:: DATASET CONTENT
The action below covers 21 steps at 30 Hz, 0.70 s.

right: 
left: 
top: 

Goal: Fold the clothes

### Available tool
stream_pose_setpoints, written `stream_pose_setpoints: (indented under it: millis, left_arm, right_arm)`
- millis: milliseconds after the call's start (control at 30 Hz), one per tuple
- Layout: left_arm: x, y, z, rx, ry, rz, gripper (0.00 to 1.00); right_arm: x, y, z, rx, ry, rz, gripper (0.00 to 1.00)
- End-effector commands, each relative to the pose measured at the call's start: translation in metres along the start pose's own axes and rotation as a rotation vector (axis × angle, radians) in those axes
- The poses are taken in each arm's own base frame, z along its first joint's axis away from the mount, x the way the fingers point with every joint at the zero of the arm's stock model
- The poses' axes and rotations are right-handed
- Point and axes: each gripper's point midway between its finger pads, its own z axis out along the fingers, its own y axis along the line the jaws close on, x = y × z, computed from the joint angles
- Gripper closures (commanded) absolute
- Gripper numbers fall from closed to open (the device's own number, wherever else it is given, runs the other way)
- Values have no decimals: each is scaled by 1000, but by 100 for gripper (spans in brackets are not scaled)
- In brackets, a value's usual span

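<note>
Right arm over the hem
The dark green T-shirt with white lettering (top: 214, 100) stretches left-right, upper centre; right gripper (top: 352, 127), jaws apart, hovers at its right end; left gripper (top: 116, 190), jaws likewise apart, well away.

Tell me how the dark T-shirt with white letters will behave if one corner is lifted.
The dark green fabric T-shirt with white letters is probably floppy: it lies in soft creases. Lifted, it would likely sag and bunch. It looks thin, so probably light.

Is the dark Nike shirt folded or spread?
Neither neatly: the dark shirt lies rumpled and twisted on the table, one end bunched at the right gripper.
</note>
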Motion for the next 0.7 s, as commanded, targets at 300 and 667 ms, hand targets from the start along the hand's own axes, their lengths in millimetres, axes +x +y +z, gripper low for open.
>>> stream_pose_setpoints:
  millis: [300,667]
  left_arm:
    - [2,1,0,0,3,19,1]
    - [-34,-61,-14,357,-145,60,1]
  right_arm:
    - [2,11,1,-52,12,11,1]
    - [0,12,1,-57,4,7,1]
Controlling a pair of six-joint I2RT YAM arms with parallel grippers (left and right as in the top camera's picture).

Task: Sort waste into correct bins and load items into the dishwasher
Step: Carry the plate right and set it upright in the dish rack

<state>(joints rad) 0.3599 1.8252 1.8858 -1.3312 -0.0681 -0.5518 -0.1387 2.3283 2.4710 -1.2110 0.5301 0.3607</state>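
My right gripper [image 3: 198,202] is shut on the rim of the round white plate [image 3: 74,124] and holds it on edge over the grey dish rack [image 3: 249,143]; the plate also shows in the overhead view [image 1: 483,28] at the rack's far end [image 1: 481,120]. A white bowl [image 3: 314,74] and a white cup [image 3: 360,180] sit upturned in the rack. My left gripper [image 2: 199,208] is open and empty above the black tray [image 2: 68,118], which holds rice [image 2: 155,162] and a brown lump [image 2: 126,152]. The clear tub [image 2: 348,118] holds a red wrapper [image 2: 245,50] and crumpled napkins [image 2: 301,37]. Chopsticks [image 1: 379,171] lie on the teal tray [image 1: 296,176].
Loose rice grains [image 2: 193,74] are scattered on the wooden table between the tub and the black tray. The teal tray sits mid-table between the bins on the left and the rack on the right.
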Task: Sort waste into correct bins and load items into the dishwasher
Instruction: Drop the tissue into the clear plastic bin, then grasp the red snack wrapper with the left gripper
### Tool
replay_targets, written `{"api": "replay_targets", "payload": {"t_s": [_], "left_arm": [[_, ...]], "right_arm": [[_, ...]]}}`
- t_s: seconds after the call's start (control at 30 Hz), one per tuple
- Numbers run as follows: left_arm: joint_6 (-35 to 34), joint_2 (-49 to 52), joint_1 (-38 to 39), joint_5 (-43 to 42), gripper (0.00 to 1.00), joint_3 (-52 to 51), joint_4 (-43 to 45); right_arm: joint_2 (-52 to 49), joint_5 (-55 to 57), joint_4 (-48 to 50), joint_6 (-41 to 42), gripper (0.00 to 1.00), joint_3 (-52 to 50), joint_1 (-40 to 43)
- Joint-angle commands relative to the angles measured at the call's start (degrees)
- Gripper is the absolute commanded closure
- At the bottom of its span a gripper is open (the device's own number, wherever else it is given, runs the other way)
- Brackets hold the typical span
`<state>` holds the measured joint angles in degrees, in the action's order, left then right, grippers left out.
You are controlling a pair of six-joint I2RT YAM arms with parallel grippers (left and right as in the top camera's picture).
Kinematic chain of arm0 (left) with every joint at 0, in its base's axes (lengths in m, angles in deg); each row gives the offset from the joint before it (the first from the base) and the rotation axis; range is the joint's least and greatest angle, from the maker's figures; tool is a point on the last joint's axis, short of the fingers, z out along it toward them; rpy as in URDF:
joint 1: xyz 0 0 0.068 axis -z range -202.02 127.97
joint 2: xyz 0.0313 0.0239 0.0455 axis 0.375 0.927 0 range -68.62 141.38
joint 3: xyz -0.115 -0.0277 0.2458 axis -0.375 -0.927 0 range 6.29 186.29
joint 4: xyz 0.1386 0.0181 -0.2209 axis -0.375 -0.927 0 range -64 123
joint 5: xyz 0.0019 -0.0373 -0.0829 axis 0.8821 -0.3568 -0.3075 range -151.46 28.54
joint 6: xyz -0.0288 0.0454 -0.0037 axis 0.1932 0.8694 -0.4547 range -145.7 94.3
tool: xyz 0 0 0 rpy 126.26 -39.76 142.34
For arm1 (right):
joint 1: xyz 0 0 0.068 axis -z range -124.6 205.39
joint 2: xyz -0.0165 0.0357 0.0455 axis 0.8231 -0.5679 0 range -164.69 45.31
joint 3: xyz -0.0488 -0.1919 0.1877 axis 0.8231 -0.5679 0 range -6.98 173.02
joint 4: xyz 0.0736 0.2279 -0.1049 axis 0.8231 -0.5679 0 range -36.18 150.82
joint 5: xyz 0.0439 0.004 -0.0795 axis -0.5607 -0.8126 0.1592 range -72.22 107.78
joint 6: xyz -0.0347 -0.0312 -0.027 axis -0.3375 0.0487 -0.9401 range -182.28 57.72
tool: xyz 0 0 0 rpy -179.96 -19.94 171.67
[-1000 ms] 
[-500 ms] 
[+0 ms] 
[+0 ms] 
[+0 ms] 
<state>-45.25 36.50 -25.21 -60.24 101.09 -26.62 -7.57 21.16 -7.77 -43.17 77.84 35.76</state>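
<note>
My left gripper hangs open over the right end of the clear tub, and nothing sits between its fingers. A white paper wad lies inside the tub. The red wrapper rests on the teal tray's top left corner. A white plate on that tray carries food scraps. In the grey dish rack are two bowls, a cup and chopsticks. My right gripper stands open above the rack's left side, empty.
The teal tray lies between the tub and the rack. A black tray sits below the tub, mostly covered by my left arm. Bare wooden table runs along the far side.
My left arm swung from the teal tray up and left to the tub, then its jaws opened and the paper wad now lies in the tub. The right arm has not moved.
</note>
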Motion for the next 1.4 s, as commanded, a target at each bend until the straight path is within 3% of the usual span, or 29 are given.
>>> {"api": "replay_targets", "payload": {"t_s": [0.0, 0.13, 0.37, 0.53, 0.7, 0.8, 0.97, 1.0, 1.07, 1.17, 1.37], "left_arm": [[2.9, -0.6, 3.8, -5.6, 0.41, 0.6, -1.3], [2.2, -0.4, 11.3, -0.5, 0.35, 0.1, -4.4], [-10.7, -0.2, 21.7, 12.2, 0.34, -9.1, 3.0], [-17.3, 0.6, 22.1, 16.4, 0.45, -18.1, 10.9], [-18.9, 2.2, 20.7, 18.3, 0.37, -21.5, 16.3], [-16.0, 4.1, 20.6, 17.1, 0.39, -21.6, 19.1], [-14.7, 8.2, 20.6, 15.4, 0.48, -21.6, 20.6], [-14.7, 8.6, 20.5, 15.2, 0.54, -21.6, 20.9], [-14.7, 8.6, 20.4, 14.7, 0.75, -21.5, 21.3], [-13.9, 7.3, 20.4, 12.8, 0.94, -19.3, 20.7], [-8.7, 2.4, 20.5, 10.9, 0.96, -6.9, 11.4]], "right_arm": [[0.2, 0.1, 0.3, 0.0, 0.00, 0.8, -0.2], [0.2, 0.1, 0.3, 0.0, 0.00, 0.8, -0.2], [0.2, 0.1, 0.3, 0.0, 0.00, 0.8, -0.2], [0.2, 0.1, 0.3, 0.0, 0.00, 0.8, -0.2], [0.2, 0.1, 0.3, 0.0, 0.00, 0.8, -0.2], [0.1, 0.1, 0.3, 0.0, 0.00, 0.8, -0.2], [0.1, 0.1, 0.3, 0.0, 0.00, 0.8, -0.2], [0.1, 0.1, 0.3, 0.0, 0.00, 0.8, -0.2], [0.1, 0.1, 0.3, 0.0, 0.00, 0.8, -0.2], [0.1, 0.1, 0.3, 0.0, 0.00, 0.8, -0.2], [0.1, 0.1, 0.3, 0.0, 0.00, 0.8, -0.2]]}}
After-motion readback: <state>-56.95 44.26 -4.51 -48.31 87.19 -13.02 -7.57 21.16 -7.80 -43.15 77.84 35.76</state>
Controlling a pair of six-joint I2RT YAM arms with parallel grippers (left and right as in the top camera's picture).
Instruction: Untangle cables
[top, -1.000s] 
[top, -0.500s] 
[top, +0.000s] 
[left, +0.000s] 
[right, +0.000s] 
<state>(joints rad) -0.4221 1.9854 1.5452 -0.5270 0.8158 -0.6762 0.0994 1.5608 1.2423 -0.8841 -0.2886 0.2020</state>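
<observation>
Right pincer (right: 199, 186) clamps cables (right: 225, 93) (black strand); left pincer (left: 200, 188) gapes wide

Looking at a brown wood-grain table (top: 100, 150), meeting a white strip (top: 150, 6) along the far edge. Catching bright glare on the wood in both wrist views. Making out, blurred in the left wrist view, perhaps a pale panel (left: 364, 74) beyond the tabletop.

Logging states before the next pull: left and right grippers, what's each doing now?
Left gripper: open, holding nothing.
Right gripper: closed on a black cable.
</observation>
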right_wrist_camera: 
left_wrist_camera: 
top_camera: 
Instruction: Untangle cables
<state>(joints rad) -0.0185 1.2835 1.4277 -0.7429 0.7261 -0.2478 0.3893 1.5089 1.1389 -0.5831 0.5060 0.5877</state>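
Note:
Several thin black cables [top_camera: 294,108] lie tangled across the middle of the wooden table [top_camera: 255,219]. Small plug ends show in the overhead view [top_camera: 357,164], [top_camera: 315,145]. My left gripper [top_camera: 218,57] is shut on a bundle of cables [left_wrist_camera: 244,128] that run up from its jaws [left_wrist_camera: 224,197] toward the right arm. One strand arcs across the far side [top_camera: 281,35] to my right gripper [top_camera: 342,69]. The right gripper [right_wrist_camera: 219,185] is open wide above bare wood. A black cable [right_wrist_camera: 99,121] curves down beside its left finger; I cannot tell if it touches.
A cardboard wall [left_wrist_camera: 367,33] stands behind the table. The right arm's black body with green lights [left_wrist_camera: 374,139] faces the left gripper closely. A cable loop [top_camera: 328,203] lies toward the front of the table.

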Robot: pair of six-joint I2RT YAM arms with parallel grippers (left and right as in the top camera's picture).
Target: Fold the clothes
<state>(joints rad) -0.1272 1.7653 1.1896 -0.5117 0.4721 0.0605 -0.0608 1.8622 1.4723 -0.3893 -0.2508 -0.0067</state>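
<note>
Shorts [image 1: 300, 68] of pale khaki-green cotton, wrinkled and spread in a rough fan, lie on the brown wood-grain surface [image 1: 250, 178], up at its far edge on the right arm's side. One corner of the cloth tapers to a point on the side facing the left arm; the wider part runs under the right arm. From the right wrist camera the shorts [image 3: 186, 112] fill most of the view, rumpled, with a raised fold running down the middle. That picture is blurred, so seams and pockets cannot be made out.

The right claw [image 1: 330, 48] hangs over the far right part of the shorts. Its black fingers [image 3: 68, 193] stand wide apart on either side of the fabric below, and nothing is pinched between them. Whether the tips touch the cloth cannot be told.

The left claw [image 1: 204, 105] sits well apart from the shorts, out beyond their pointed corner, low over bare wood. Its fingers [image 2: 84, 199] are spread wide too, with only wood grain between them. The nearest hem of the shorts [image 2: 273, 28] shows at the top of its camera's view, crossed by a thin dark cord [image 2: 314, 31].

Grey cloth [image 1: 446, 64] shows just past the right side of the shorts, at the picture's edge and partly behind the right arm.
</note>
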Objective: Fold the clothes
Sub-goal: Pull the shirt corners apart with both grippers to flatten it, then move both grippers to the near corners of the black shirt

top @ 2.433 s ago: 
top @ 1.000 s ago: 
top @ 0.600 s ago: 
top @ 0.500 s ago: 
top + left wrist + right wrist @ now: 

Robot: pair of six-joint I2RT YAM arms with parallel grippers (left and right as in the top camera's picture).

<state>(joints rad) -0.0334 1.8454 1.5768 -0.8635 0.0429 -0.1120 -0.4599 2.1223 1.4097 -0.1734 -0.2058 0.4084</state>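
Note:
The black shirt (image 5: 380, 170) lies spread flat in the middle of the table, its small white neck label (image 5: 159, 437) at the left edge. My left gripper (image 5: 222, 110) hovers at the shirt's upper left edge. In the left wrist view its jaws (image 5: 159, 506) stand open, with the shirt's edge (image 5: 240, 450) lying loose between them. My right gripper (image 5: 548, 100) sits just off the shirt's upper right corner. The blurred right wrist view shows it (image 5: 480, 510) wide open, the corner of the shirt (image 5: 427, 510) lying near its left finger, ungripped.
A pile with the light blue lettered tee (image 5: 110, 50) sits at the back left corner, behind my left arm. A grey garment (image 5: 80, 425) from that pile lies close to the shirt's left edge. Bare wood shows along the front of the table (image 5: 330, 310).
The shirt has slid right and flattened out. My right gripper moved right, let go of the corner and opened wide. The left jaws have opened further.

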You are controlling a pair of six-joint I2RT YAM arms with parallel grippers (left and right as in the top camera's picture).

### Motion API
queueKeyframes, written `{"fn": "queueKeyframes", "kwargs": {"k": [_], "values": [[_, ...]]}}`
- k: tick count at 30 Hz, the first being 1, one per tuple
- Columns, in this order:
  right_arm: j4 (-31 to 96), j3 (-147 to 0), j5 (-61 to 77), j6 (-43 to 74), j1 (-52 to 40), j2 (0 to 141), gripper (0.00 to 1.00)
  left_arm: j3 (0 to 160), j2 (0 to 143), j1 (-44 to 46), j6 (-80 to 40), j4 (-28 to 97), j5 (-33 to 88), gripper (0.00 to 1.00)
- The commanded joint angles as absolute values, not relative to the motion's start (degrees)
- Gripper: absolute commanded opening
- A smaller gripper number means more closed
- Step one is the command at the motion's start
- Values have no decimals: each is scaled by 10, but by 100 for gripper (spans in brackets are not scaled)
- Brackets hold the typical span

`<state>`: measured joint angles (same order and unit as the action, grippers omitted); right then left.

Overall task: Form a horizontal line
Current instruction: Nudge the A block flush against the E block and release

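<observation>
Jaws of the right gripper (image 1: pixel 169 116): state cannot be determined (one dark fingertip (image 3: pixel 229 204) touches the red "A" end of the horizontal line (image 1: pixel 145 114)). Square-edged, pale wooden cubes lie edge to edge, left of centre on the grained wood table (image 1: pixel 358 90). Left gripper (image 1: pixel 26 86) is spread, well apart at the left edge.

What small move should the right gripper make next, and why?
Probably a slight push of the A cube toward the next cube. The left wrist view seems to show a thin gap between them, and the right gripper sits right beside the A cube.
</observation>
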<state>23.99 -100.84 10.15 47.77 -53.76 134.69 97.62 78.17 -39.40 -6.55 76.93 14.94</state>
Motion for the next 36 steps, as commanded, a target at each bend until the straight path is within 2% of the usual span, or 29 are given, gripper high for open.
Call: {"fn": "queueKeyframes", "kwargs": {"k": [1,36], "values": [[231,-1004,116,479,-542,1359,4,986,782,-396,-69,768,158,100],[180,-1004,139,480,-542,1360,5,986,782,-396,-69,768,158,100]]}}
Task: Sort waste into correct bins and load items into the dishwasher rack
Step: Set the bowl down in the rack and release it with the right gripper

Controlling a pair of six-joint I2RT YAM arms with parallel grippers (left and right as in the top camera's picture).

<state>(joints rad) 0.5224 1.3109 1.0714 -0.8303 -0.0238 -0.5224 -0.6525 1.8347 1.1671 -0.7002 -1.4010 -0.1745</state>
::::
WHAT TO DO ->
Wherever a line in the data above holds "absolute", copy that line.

EXERCISE SOLUTION ->
- Gripper closures (commanded) absolute
- Gripper is the absolute commanded closure
- The commanded joint angles as absolute values, not relative to the motion's start (degrees)
- Gripper: absolute commanded opening

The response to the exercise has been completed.